もし前回の投稿を面白いと思ってくれた方がいたとしたら、それは私が本当に思ってきたことを書いたからだと思います。つまり、どこかの誰がが考えていることを持ってきたのではなく、自分がぼんやりとだけど考えてきたことを書いたからではないかということです。
もう一つは、『ブックカタリスト』の読書会コミュニティで本を紹介したときに、「その本のことは知らなかった、おもしろそう」という主旨のコメントをもらったり、逆に知らない本を紹介されて、「何それ、おもしろそう」と思う経験をしました。自分が興味があって買った本を他の人も興味を持ってくれる経験、あるいはその逆の経験をして、なんというか「あー、そっかそっか。ちゃんと面白いと思ってもらえるんだ」と納得した覚えがあります。自分の感性を面白いと思ってくれる人がいるんだとホッとしたような感覚です。ちなみにこれもただ単に自分が興味をもった本を紹介しただけだったというのがポイントです。

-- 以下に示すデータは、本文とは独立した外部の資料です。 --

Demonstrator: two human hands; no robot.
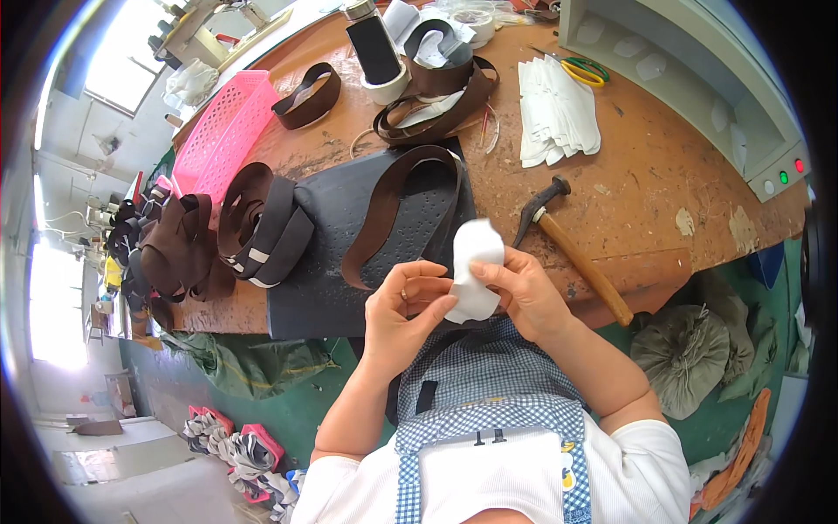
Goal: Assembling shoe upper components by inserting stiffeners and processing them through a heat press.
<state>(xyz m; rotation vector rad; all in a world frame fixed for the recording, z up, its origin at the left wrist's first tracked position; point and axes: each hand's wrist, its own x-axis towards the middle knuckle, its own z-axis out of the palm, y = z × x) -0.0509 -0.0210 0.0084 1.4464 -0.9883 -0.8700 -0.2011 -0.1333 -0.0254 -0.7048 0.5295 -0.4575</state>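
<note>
Head view, person at a worn wooden workbench point(663, 175). Both hands are raised in front of the chest, just off the near edge of the bench, holding one white soft piece point(474, 271) between them.

Left hand point(403, 310): fingers curled, thumb and fingertips pinched on the lower left edge of the white piece. Closed grip, nothing else in it.

Right hand point(522, 293): thumb and forefinger pinched on the piece's right side, remaining fingers folded behind it. Closed likewise.

The white piece stands roughly upright, its top rising above both hands, its lower part partly hidden by the fingers (material cannot be told: thin, flexible, irregular outline).

Surroundings on the bench:
- dark grey perforated mat point(349, 227) directly beyond the hands, with a long brown strap point(393, 205) looped across it
- hammer point(567, 240) with wooden handle, just right of the hands, head pointing away
- stack of white cut pieces point(554, 109) farther back, scissors with green and yellow handles point(583, 70) beside it
- pink plastic basket point(223, 131) at left, with piled brown and black straps point(218, 231) near it

The person wears a blue checked apron point(489, 384).
</note>
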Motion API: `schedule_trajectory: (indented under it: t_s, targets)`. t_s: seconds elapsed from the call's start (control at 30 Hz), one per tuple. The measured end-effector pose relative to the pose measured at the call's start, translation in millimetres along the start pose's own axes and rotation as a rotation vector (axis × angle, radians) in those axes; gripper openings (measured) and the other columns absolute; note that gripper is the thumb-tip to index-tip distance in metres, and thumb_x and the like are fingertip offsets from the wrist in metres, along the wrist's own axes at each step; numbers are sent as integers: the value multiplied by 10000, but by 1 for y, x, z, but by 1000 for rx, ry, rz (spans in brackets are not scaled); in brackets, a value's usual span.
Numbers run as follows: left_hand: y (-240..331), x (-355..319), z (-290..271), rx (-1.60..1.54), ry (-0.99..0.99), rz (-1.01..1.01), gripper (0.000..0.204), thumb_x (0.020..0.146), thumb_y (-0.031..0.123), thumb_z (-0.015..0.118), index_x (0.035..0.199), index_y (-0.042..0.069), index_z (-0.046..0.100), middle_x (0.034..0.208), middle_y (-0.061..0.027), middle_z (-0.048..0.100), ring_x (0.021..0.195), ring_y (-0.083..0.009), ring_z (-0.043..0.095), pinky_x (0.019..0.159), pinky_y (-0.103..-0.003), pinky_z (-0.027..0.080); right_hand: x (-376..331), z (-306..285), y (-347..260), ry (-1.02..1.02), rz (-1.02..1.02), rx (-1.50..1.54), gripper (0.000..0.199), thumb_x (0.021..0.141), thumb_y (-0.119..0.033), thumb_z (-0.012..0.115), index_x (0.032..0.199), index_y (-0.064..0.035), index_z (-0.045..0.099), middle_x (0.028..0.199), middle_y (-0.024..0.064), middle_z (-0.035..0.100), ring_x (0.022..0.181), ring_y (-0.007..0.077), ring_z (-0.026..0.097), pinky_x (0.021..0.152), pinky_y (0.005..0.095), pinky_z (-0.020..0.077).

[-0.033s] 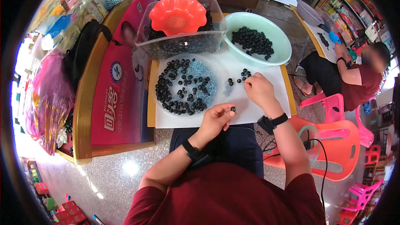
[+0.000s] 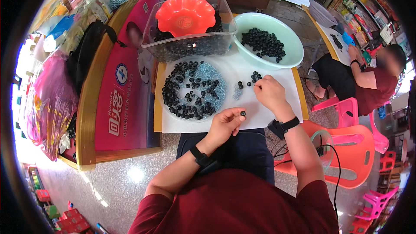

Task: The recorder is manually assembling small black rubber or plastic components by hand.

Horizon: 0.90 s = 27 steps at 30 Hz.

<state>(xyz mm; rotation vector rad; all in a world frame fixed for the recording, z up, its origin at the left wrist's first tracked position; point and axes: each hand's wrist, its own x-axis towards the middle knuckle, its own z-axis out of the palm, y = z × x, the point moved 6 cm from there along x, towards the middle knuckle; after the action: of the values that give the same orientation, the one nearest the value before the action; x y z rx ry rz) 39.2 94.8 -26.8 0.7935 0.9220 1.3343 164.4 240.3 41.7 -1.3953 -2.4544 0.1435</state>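
Note:
My left hand is closed near the table's front edge, pinching a small round black piece between thumb and fingertips. To its right and farther forward, my right hand has its fingers drawn together over the white tabletop. Whatever lies in those fingertips is hidden or too small to make out. Just beside it sit several loose black pieces and a little heap of pale blue clear bits. On the left, a round clear tray holds more black pieces and pale blue bits.
Behind the tray stands a clear plastic bin of black pieces, topped by a red scalloped bowl. A mint-green basin with black pieces is at the back right. Orange chair on the right; a person sits at another table.

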Motion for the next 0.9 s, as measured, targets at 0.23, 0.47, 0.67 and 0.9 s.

このリアルとネットでの経験で、面白さは自分の中にあると確信することができました。確信というと強い言葉に思えますが、「中には面白いと思ってくれる人は確実にいるだろう」と思えるようになったくらいの意味です。こうした確信がトンネルChannelに書く決断を後押しすることになりました。

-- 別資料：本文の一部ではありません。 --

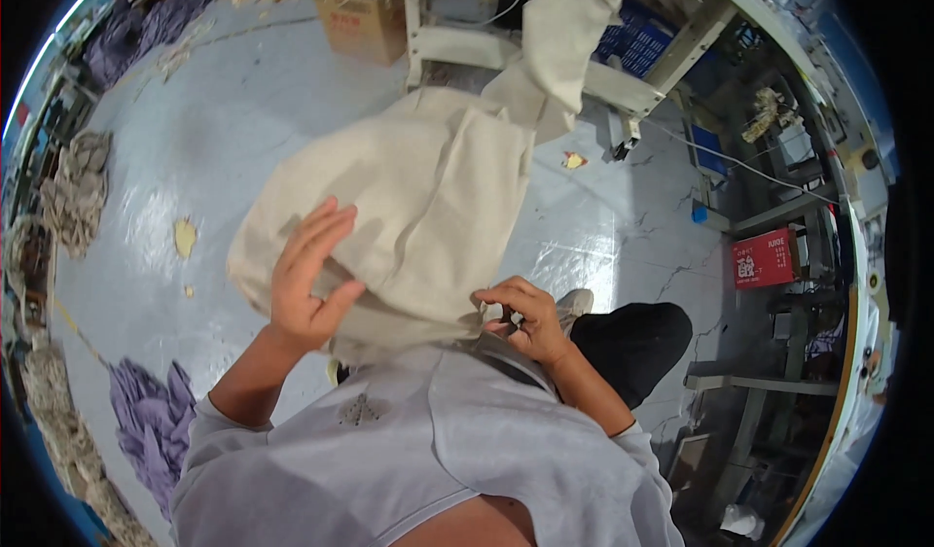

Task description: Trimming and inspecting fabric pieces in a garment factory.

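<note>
Pale grey-blue glossy floor [243, 109], cracked on the right side. On it: cardboard box [362, 24] at far centre, purple cloth pile [151, 421] near left, another purple heap [146, 27] far left, beige fabric bundles [78, 187] along the left edge, small yellow scrap [185, 237] left of centre, a yellow-red scrap [573, 160] right of centre. White table legs [623, 85] stand at far right.

A: What's the left hand [306, 280] doing?
B: Fingers spread flat against a big bunched-up beige cloth [418, 207], while the right hand [525, 318] pinches its lower edge by the lap.
</note>
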`<state>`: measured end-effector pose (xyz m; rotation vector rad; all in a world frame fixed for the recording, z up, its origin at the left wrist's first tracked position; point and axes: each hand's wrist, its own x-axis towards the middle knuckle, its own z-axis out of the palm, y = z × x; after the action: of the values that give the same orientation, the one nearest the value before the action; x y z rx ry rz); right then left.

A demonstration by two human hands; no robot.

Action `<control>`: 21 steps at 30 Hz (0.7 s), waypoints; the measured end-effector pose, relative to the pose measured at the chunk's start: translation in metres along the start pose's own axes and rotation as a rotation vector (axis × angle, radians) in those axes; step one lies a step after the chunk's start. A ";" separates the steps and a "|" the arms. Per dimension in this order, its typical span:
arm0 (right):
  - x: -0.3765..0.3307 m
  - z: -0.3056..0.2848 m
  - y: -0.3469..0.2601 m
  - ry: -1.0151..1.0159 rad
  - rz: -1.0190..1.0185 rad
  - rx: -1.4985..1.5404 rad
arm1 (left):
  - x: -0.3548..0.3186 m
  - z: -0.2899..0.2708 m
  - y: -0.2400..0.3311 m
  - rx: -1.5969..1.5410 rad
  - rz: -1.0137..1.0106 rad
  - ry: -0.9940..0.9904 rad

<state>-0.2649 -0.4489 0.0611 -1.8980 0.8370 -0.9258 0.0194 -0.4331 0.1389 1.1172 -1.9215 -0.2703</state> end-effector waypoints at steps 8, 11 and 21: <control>-0.027 -0.042 0.095 0.613 0.308 0.115 | 0.145 0.057 0.013 -0.155 0.112 -0.123; -0.021 -0.046 0.103 0.635 0.361 0.172 | 0.198 0.109 -0.018 -0.447 -0.235 -0.194; 0.004 -0.052 0.102 0.562 0.381 0.206 | 0.316 0.277 -0.174 0.045 -0.333 -0.058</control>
<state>-0.3264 -0.5155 -0.0086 -1.2476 1.3194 -1.2618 -0.1580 -0.8444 0.0587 1.4741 -1.7925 -0.4473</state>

このことは、読む人のことを考えていないということではないと思っています。そうではなくて、読む人のことを本当に考えるならば、つまり読む人に面白いと思ってもらいたいのであれば、自分が本当に面白いと思ったものや個人的な経験といった自分の中にあるものを書いた方が結果的に面白いと思ってもらえる確率は高くなるのではないかということです。
ここまで書いてみて、倉下さんがすでに変なことをしようで書いているじゃないかとも思ったのですが、まったく同じというわけでもないし、私が書くことにも意味があるだろうということでこのまま投稿したいと思います。
あとは、何よりも重要なのはトンネルChannelという場自体ですね。開きすぎず閉じすぎずな場所であることと、変なこと(=自分のこと)を書いてくださいという方針を示してくれていることで、この確信が揺らがずに済みました。
自分の中にあるものがおもしろい(=面白さは自分の中にある)ということは私にとってのポストEvernoteとも繋がる予感がしているので、機会があればそんなことも書いてみたいと思います。
飛躍をしますが、この話はシステム2は個人ではなく集団で使ってこそ力を発揮するという話につながると思います。1人の人間がすべてのことを考えることはできないので、色々な人の考えを集めて、社会としてシステム2を発揮することが必要という話です。